Tus padres ya estaban empezando a estar molestos contigo, desde que te graduaste del bachillerato no has escogido que carrera estudiar ni que rayos hacer con tú vida, era un momento extraño en tú vida dónde no encontrabas tu sentido de ser. Por lo cuál, tus padres decidieron enviarte a México con tú tío lejano, Carlos, un hombre ya señor muy simpático y muy de la antigua escuela como deberían ser los "hombres"; pues al parecer él tenía una gran finca en el norte de México en dónde te podrás quedar con él y al parecer su novia.
Trás el viaje en el avión, fuiste recogido por tu tío en una gran camioneta gris muy bonita, te llevo hasta la finca que tenía. Siendo un viaje muy ameno conversando con él, seguía siendo ese mismo hombre algo jodedor a la antigua y bebedor. Pensaste que ya había sentado cabeza con alguien, pero solo te dijo que es una noviecita que tenía desde hace tiempo y ahora vive con él, cosa que era de esperarse con esos lujos que tiene. Pero quedaste totalmente impactado al verla, era una hermosura de mujer con un cuerpo despampanante y con voluptuosas proporciones, su nombre es Marcela Delgado y era una mujer joven en comparación de tú tío que ya está pisando sus cincuenta años; aunque ella aún era mayor que tú al tener treinta años.
Trás pasar el rato, no podías evitar verla de vez en cuando por su increíble belleza y físico, era de verdad un lingote de oro y tú un español en la época de la colonización.
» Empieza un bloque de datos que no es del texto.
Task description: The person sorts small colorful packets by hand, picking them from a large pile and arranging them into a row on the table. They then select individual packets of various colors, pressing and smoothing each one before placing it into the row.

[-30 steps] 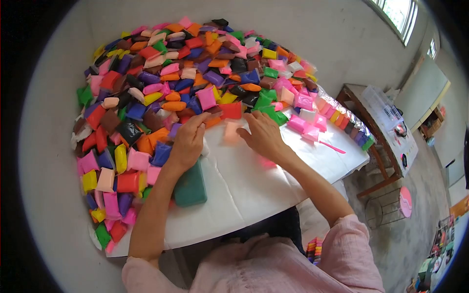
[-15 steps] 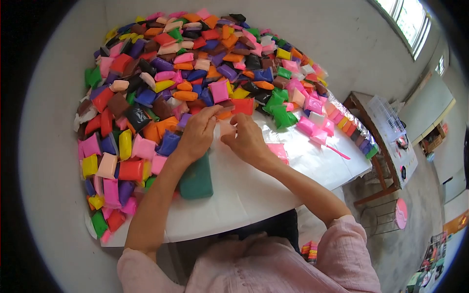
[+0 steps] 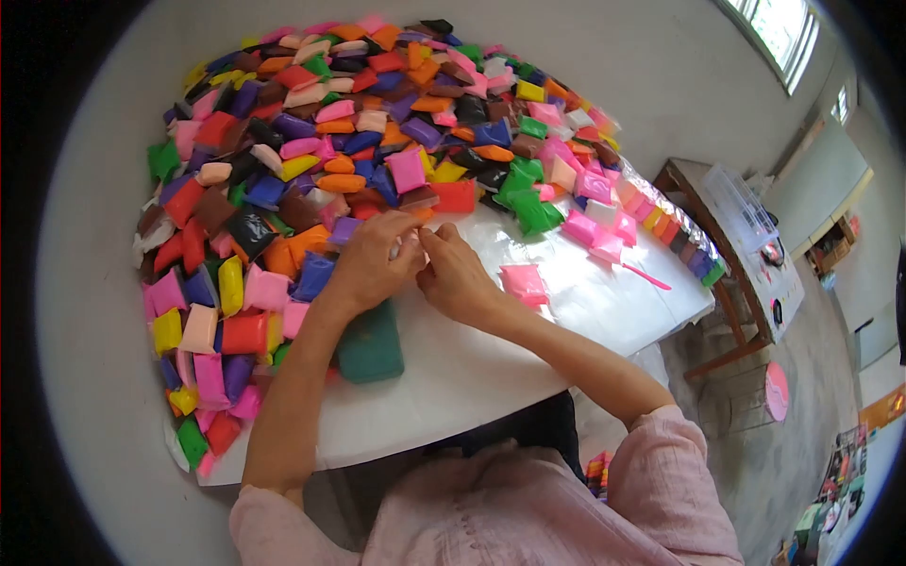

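Observation:
My left hand [image 3: 371,269] and my right hand [image 3: 460,278] meet over the white table covering [image 3: 453,377], close to the edge of the heap of packets. Fingers of both are closed and pinched together at the tips. What they hold is mostly hidden; a little pale, filmy material shows between them, and I cannot tell what it is. Below my left wrist lies a dark green block-shaped case [image 3: 373,344]. A pink packet [image 3: 524,285] rests on the table right of my right hand. Just beyond my fingertips lies a red packet [image 3: 454,197].
A large heap of colourful packets [image 3: 406,170] covers the table's far and left parts. To the right are pink packets [image 3: 599,231], a thin pink tool [image 3: 646,276] and a row of coloured packets [image 3: 675,241]. A wooden table [image 3: 736,274] and pink-topped stool [image 3: 776,391] stand beyond.
My hands have come closer together, the right moving slightly left and its fingers closing in to meet the left. The head view has shifted slightly.

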Demonstrator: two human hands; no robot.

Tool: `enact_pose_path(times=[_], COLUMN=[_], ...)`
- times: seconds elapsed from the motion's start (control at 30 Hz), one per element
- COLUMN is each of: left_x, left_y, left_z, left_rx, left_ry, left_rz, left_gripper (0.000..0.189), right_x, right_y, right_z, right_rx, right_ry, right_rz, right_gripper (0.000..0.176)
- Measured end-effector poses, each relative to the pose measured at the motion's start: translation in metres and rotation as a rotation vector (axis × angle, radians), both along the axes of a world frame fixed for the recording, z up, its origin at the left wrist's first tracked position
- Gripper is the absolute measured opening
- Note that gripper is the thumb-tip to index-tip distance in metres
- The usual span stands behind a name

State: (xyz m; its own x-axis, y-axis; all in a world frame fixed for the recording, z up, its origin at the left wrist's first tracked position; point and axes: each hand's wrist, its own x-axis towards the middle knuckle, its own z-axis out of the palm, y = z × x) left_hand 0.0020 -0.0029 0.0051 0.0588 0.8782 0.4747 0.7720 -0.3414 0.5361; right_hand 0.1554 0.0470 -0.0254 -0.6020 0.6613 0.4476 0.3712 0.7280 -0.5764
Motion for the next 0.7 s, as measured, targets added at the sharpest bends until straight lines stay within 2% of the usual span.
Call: enact_pose_path(times=[0.07, 0.17, 0.23, 0.3, 0.33, 0.43, 0.47, 0.57, 0.67, 0.7], left_x=[-0.001, -0.004, -0.002, 0.000, -0.001, -0.002, -0.002, 0.005, 0.005, 0.004], left_y=[0.000, 0.002, 0.001, 0.002, 0.002, 0.004, 0.004, -0.001, -0.001, 0.000], left_z=[-0.001, -0.005, -0.003, -0.005, -0.006, -0.008, -0.008, 0.003, 0.004, 0.003], left_rx=[0.006, 0.029, 0.030, 0.035, 0.038, 0.050, 0.054, -0.006, 0.024, 0.021], left_ry=[-0.015, 0.005, 0.004, -0.001, -0.002, -0.007, -0.007, -0.034, -0.011, -0.035], left_rz=[-0.014, -0.037, -0.028, -0.024, -0.026, -0.025, -0.023, -0.016, -0.024, -0.029], left_gripper=[0.029, 0.029, 0.028, 0.028, 0.029, 0.029, 0.029, 0.032, 0.035, 0.036], right_x=[0.011, 0.051, 0.082, 0.101, 0.108, 0.102, 0.095, 0.092, 0.089, 0.087], right_y=[0.002, 0.021, 0.028, 0.033, 0.031, 0.015, 0.011, 0.011, 0.020, 0.022], right_z=[0.006, 0.025, 0.056, 0.073, 0.068, 0.056, 0.055, 0.051, 0.050, 0.048], right_rx=[-0.028, 0.107, 0.045, -0.022, -0.036, 0.003, 0.001, 0.042, -0.036, -0.029], right_ry=[0.025, 0.125, -0.162, -0.510, -0.533, -0.623, -0.724, -0.739, -0.593, -0.464], right_rz=[0.022, -0.042, -0.316, -0.419, -0.410, -0.331, -0.348, -0.291, -0.259, -0.221], right_gripper=[0.039, 0.028, 0.029, 0.043, 0.052, 0.058, 0.059, 0.057, 0.059, 0.056])
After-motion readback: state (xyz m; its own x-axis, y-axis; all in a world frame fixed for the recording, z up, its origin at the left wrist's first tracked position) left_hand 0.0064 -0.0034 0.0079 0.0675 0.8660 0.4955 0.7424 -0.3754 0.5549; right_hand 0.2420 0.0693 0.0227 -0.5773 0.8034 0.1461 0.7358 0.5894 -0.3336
Aunque, por respeto a tú tío decidiste no verla ni nada, empezando a ayudarlo con las cosas de la finca y la casa para tratar de despejar tú cabeza de Marcela y de todas esas dudas que tienes sobre tú futuro.
Una noche, trás una rica cena de parte de Marcela, fuiste a darte una ducha y directo a dormir; pues estabas muy cansado tras haber ayudado a tú tío en la finca todo el día. Mientras dormías plácidamente, podías sentir una ligera sensación de brisa fría durante unos segundos, pero luego fue disipada por algo más normal y seguiste durmiendo; hasta que sentiste un mano en el borde de tú cama.
"Oye... ¿Estás dormido? Despierta."
Esa voz, tan suave y dulce como la seda hablaba en un cuidadoso susurro que te agudiza los sentidos al saber quién era. Al abrir los ojos te quedaste completamente incrédulo por ver a Marcela en tú habitación, al lado de tú cama y vestida con una extraña gabardina de color gris que cubría todo su cuerpo.